> [Description of the task]:
With both ends included, repeat exactly the lines of the entries below from the one containing "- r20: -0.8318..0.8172" down to the one containing "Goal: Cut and", and no others.

[Stored entries]
==*==

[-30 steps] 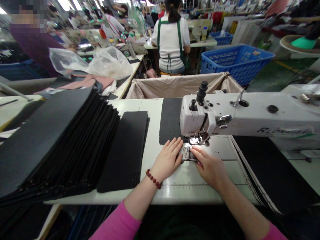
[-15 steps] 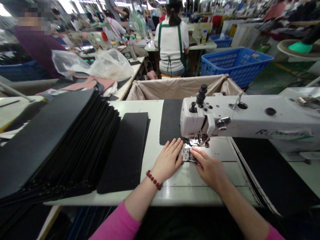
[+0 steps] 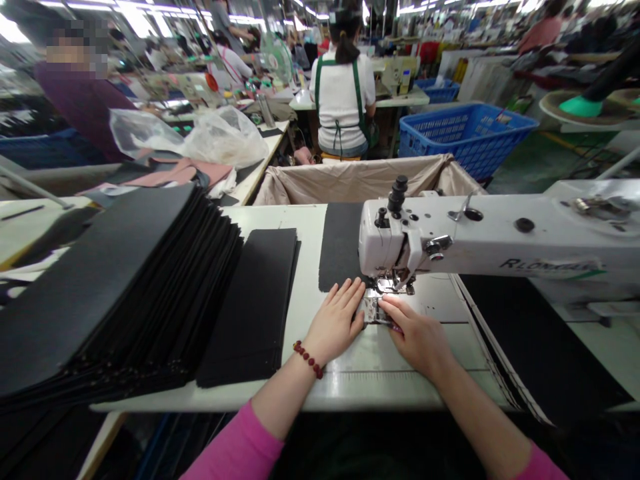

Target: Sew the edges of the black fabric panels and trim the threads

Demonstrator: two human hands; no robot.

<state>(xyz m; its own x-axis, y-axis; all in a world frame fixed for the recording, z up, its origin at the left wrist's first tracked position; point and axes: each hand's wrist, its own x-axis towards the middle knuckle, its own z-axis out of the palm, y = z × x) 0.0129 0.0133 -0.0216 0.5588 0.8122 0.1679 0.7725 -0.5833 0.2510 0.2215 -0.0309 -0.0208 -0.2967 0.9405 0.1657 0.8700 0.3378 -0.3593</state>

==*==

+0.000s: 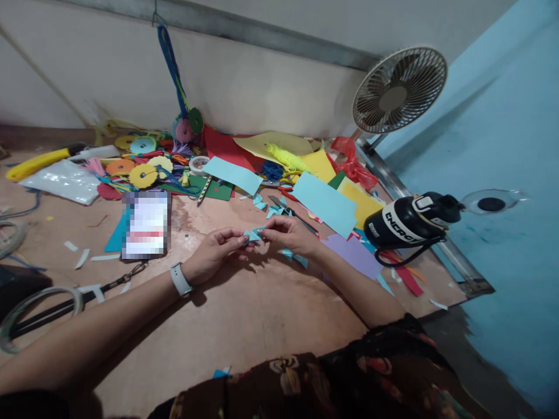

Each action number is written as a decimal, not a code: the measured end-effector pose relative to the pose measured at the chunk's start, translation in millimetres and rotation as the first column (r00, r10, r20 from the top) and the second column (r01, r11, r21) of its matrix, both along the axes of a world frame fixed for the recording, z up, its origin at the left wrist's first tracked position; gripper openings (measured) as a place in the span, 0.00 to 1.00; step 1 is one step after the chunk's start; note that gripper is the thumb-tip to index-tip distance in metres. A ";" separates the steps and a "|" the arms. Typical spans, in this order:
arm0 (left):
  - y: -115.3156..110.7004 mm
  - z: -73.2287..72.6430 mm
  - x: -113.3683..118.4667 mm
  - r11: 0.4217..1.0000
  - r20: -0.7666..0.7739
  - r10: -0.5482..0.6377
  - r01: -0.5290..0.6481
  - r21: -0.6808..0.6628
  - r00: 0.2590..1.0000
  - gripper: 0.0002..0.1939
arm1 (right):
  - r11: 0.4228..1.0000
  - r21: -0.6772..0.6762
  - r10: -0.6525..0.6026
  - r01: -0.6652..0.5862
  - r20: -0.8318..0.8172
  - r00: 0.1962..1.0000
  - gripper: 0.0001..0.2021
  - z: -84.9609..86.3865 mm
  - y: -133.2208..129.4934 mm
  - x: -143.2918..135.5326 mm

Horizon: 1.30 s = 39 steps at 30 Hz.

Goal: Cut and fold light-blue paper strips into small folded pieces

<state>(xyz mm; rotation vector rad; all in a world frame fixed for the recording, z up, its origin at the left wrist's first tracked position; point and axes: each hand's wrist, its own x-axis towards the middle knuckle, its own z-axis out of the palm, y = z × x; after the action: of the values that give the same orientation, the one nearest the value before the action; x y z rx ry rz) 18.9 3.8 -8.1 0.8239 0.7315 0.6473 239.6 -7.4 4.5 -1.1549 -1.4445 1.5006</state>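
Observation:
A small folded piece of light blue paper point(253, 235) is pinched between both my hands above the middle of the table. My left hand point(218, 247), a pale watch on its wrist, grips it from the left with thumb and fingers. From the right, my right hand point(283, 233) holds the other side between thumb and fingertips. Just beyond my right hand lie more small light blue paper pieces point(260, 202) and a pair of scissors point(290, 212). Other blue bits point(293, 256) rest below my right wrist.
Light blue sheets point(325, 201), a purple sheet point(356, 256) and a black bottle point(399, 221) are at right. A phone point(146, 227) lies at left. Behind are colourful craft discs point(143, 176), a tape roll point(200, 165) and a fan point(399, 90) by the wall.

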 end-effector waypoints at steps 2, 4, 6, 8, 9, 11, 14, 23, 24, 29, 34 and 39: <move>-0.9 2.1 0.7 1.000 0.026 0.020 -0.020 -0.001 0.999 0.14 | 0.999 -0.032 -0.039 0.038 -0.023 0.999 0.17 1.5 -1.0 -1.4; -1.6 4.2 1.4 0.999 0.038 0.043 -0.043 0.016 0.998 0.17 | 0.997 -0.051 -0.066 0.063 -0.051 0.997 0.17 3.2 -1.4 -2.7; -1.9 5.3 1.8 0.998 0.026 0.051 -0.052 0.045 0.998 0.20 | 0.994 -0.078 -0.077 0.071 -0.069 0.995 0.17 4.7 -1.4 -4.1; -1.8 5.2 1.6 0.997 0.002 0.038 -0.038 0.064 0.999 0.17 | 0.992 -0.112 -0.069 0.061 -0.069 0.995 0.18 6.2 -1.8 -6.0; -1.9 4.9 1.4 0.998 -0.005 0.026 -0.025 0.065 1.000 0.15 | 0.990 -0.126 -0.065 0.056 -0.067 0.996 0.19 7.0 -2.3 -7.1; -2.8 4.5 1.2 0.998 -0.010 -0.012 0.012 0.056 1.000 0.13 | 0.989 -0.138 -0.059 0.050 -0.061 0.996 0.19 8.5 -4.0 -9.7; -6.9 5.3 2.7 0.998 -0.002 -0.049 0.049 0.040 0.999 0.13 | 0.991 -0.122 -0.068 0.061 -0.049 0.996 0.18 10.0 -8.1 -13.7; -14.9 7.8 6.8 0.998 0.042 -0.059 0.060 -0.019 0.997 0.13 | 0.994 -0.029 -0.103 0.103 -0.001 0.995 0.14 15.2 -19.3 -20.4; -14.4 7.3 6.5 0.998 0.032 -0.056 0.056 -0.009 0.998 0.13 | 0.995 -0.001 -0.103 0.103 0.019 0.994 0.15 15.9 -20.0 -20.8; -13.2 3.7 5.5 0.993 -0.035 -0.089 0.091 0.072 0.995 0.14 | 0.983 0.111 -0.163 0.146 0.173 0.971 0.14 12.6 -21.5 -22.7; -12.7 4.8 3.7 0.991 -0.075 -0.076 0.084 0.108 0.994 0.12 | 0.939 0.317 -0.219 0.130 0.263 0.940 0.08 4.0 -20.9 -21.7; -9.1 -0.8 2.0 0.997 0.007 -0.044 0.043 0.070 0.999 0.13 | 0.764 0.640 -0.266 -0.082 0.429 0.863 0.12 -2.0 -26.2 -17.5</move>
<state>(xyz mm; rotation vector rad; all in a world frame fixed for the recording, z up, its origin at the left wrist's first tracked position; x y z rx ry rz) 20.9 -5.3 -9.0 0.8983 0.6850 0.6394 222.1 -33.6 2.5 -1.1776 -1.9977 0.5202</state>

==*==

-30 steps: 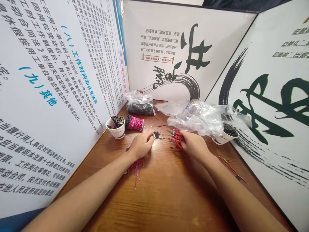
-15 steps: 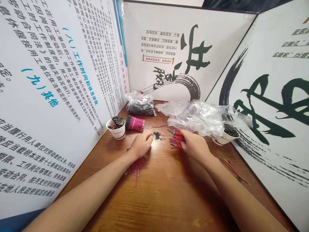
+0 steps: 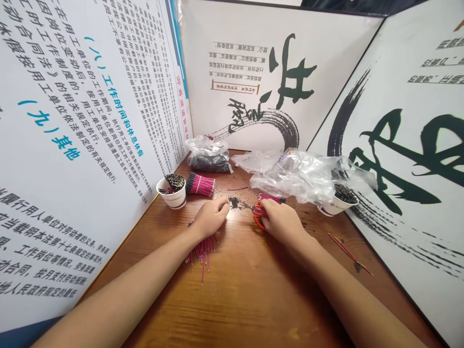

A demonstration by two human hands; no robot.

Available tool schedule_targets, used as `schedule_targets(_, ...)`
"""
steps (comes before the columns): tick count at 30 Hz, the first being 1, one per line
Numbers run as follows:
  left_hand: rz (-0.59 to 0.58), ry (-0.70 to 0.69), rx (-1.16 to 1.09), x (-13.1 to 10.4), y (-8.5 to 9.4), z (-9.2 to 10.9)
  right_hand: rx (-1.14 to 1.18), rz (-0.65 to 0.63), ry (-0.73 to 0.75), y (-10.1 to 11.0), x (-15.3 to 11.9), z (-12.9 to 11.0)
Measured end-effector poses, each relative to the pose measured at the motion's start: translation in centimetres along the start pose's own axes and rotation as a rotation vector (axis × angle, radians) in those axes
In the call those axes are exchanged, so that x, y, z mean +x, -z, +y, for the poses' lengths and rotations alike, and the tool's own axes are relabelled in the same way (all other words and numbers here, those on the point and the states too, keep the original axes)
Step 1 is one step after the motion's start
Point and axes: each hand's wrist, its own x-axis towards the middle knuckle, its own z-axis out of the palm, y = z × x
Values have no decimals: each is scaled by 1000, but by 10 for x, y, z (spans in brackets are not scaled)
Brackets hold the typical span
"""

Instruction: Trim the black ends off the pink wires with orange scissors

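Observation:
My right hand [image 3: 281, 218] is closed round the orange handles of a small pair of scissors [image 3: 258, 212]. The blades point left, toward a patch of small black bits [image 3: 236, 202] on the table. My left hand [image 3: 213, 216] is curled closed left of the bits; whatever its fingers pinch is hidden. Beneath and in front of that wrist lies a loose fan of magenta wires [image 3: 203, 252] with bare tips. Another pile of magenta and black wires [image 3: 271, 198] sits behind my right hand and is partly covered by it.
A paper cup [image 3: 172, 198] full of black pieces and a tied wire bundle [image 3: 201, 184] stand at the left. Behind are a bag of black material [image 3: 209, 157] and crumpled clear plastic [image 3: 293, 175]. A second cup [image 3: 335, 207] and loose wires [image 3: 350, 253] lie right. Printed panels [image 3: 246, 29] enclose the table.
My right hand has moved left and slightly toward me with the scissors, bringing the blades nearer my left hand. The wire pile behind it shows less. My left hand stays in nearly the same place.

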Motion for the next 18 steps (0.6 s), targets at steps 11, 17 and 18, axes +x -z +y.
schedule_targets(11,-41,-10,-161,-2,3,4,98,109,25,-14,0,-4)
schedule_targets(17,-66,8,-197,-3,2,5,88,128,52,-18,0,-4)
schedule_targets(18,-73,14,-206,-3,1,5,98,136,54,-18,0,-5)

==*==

> [Solution to this exercise]:
  - r20: -0.8318..0.8172
  - r00: 0.1962..1.0000
  - gripper: 0.0001..0.2021
  - z: -84.9609..86.3865 mm
  - y: -133.2208..129.4934 mm
  - x: -143.2918..135.5326 mm

Horizon: 1.30 s = 39 steps at 30 Hz.

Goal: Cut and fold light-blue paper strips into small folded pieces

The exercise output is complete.